While the people retain their virtue and vigilance, no
administration, by any extreme of wickedness or folly, can very seriously injure
the government in the short space of four years.
My countrymen, one and all, think calmly and well, upon this
whole subject. Nothing valuable can be lost by taking time. If there be an
object to hurry any of you, in hot haste, to a step which you would never take
deliberately, that object will be frustrated by taking time; but no good object
can be frustrated by it. Such of you as are now dissatisfied still have the old
Constitution unimpaired, and, on the sensitive point, the laws of your own
framing under it; while the new administration will have no immediate power, if
it would, to change either. If it were admitted that you who are dissatisfied,
hold the right side in the dispute, there still is no single good reason for
precipitate action. Intelligence, patriotism, Christianity, and a firm reliance
on Him, who has never yet forsaken this favored land, are still competent to
adjust, in the best way, all our present difficulty.
In your hands, my dissatisfied fellow countrymen, and not in
mine, is the momentous issue of civil war. The government will not assail you.
You can have no conflict without being yourselves the aggressors. You have no
oath registered in Heaven to destroy the government, while I shall have the most
solemn one to "preserve, protect, and defend it."

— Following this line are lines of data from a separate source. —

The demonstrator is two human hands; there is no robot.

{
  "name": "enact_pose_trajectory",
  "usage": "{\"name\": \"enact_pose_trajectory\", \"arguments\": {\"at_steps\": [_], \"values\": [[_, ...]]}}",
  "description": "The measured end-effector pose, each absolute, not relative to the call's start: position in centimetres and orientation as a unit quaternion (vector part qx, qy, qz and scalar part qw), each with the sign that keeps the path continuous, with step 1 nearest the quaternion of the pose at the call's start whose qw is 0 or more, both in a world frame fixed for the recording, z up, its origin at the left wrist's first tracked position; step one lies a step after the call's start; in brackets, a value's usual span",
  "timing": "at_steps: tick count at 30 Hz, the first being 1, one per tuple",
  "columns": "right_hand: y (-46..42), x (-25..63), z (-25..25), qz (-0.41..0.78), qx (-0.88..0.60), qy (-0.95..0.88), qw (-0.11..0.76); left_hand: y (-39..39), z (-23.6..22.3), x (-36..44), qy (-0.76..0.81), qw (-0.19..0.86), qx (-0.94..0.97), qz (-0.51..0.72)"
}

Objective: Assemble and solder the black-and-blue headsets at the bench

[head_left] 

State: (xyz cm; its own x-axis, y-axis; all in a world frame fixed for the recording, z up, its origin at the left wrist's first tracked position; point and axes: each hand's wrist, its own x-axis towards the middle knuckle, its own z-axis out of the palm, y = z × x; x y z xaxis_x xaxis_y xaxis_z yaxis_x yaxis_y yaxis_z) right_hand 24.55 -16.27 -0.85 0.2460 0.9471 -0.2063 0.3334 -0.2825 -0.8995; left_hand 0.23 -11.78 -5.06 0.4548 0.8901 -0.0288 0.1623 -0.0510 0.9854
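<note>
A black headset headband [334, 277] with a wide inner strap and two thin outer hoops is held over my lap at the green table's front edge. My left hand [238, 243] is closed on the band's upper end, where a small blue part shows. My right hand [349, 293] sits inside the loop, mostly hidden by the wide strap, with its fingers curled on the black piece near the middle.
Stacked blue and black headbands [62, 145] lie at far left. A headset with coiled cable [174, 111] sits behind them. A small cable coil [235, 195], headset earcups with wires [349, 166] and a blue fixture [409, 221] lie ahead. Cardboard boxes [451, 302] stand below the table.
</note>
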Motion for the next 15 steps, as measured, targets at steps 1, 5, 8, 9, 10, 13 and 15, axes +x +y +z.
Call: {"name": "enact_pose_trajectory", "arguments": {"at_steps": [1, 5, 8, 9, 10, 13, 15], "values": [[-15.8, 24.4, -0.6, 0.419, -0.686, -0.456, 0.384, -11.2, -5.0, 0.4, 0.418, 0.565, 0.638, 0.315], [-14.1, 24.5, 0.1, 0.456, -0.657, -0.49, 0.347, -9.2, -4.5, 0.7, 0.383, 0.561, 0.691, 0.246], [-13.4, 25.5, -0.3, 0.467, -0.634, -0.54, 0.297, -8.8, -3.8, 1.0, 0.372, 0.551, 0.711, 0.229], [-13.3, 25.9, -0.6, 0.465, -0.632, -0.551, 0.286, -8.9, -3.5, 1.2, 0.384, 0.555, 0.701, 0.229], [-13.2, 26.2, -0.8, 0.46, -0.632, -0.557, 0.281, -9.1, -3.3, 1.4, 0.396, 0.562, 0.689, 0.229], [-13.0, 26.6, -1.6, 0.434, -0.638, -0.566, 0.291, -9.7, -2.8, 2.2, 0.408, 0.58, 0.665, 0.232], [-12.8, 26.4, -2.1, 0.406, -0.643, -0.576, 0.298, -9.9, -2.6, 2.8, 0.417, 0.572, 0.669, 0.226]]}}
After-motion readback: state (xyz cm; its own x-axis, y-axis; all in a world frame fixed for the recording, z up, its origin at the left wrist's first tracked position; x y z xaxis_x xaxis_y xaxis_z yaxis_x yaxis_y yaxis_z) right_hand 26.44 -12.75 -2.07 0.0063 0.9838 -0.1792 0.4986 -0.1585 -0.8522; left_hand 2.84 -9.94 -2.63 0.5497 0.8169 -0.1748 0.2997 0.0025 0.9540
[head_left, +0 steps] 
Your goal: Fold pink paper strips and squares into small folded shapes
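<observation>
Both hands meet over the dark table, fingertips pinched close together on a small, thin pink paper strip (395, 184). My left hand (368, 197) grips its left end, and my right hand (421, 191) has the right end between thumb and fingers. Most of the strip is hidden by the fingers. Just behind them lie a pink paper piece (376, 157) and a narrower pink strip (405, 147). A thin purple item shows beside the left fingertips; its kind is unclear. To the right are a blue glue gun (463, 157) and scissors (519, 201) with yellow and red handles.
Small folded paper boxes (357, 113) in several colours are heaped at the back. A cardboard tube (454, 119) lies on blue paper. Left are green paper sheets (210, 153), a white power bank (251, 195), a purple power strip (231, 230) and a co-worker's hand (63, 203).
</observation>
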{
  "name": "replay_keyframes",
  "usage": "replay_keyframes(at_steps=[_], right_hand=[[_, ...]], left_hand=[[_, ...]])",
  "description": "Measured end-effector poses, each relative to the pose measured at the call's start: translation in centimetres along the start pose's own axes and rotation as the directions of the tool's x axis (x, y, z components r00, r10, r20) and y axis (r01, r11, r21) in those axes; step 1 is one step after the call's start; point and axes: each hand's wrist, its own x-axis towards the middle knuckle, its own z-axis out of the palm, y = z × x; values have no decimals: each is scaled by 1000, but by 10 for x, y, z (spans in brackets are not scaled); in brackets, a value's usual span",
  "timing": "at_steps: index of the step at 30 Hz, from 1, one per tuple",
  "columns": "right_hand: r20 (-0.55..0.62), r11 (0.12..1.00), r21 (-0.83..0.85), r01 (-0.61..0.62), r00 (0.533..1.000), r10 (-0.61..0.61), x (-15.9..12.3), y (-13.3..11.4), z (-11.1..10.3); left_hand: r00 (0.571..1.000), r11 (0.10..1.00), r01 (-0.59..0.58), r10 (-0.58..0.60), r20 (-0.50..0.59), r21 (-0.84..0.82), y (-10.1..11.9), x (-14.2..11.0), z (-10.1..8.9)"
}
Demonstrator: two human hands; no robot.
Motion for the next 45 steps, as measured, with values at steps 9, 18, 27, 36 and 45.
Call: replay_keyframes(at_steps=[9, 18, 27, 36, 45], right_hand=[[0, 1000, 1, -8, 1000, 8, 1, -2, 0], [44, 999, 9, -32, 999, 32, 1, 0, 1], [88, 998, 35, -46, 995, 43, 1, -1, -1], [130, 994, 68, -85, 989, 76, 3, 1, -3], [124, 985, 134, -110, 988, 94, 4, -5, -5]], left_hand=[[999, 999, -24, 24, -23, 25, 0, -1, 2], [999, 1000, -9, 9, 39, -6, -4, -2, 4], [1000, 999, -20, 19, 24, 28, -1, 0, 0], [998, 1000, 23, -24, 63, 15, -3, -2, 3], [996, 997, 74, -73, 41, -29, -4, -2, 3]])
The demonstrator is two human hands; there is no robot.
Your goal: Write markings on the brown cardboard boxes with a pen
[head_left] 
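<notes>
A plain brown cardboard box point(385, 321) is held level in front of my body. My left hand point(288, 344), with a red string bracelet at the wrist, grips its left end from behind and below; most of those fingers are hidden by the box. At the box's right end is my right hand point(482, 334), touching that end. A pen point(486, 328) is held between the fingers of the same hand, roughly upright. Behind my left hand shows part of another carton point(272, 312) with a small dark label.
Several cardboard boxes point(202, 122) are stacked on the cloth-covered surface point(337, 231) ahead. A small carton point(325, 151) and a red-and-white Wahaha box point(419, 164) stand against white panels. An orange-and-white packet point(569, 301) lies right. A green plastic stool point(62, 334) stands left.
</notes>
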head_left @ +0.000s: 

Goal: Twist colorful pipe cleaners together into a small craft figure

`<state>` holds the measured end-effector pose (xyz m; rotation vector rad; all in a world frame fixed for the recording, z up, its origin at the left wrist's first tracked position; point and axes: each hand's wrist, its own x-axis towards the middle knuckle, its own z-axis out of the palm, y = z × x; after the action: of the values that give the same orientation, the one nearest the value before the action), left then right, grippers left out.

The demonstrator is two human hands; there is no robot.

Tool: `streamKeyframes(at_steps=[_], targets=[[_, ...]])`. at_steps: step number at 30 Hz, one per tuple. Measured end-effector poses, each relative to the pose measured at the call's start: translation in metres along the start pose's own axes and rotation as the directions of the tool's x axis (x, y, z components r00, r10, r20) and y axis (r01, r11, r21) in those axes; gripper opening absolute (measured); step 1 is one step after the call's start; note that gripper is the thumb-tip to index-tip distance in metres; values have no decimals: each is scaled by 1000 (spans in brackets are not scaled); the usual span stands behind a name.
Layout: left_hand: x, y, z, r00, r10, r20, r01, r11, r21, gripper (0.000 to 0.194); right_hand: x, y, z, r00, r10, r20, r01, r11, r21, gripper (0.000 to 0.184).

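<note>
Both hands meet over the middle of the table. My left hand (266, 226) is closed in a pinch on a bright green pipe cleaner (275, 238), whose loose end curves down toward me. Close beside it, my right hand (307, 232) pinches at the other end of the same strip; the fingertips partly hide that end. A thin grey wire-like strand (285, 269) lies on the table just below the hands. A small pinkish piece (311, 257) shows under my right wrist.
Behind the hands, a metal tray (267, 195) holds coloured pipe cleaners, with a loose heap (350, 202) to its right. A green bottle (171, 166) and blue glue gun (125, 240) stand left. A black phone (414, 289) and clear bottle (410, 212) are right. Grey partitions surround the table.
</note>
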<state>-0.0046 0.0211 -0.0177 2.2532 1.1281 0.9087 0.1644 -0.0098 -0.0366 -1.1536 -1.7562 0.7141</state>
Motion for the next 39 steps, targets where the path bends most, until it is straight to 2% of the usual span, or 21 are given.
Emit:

I am loath to close. We are not enemies, but friends. We must
not be enemies. Though passion may have strained, it must not break our bonds of
affection. The mystic chords of memory, stretching from every battle-field, and
patriot grave, to every living heart and hearth-stone, all over this broad land,
will yet swell the chorus of the Union, when again touched, as surely they will
be, by the better angels of our nature.